*Aim of the task:* Check every line of the entries for "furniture", and copy the lines that hold it.

┄┄┄┄┄┄

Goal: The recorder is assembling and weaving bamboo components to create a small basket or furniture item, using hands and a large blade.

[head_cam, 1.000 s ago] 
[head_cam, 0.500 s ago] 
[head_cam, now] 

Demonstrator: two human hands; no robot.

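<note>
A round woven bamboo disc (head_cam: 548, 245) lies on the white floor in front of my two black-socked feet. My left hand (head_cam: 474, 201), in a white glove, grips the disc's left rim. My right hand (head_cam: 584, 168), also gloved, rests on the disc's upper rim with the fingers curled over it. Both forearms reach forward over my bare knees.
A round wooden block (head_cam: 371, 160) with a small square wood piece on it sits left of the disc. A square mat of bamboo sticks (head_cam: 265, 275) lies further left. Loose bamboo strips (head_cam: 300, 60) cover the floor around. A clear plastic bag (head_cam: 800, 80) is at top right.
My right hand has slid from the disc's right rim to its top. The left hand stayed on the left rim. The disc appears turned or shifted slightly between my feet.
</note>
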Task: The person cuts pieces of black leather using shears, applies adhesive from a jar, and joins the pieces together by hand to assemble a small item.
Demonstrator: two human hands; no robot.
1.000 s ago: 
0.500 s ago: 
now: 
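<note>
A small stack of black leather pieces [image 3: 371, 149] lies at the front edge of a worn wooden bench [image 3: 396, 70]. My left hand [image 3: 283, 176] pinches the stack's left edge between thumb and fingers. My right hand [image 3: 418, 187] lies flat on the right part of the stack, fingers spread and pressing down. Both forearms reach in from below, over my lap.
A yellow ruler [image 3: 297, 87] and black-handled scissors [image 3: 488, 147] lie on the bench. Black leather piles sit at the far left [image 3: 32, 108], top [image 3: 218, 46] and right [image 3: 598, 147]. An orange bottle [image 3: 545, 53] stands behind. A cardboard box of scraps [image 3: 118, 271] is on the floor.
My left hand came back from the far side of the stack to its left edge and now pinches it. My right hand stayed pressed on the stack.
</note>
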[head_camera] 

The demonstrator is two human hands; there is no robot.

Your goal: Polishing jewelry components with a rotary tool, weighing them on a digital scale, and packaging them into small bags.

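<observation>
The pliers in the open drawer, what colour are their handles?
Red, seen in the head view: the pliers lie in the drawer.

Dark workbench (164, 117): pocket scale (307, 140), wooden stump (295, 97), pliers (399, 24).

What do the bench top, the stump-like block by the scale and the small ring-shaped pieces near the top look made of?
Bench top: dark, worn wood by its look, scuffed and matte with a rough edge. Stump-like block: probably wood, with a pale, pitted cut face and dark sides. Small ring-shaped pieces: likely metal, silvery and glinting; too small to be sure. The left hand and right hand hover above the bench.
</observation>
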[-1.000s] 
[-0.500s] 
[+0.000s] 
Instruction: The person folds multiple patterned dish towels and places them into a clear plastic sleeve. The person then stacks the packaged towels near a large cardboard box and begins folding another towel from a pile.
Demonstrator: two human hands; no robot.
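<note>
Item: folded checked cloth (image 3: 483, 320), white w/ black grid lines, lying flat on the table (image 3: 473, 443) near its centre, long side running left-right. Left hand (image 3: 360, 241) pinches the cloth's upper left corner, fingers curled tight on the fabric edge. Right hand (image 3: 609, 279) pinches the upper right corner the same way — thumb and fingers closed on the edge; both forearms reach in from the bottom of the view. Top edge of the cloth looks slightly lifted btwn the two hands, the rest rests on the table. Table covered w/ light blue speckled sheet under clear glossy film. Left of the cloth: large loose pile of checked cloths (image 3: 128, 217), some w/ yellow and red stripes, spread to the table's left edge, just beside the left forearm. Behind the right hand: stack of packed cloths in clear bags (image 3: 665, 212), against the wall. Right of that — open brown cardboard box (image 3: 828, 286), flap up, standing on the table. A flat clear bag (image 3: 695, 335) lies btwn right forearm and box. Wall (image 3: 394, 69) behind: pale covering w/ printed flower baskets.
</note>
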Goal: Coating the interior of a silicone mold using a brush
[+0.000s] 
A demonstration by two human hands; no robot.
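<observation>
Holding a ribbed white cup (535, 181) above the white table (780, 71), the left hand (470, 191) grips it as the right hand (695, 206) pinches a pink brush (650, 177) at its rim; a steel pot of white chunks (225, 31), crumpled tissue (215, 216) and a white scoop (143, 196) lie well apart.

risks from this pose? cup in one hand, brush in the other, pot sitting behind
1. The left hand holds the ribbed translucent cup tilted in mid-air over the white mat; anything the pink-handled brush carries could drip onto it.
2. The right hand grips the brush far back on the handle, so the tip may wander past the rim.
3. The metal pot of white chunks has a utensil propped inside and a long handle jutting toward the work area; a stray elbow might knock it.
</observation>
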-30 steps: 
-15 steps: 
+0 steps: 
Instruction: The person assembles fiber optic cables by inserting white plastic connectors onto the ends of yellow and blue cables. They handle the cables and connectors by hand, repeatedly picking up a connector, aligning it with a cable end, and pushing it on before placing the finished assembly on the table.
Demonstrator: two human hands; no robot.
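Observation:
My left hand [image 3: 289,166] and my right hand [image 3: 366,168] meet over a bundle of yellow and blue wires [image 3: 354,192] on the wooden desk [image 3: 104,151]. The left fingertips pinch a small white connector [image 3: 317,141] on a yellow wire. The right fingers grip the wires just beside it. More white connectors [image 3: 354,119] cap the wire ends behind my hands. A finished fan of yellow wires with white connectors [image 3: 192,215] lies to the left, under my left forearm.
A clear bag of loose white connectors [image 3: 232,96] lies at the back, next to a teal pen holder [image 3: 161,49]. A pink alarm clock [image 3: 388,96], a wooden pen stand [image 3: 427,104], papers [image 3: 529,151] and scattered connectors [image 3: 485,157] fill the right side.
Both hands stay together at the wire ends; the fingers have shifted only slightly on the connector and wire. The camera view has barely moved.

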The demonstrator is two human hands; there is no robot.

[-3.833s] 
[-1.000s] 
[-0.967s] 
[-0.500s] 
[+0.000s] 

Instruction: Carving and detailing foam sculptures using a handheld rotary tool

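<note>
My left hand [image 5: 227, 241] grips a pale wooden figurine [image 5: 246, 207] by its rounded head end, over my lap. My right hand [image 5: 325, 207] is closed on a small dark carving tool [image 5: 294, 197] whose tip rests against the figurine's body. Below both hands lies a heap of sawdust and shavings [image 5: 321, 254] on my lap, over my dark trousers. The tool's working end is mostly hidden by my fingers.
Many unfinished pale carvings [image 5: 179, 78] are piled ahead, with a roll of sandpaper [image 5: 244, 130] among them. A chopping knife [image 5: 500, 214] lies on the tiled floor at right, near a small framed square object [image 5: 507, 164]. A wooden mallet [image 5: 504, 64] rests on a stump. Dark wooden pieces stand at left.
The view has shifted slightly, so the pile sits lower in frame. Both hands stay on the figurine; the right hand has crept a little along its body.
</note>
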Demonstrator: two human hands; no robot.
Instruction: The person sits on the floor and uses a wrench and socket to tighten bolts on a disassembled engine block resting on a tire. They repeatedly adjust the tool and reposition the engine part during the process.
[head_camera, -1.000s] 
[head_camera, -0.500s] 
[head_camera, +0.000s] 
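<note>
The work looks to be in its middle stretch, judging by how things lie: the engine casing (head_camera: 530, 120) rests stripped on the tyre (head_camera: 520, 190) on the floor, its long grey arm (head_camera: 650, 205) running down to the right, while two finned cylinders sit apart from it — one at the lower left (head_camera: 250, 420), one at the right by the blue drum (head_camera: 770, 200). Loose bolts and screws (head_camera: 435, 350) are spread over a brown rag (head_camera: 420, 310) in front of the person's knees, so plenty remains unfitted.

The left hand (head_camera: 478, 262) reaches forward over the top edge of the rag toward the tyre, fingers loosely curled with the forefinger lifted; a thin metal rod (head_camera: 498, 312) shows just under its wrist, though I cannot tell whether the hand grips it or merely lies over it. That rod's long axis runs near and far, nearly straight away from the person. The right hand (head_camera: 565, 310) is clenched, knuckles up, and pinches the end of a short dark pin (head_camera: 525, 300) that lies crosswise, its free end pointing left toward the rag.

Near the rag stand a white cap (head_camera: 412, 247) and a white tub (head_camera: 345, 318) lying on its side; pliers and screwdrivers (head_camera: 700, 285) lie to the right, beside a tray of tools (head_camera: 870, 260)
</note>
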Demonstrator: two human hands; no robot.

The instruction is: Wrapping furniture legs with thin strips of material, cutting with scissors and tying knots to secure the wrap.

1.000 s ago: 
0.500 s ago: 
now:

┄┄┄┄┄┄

*Solution below:*
Goal: The recorder is assembling and weaving bamboo components to create a small basket or furniture item, using hands and a large blade.
The instruction is: Wrapping furniture legs with thin strips of material, cutting with scissors and tying knots to secure the wrap.

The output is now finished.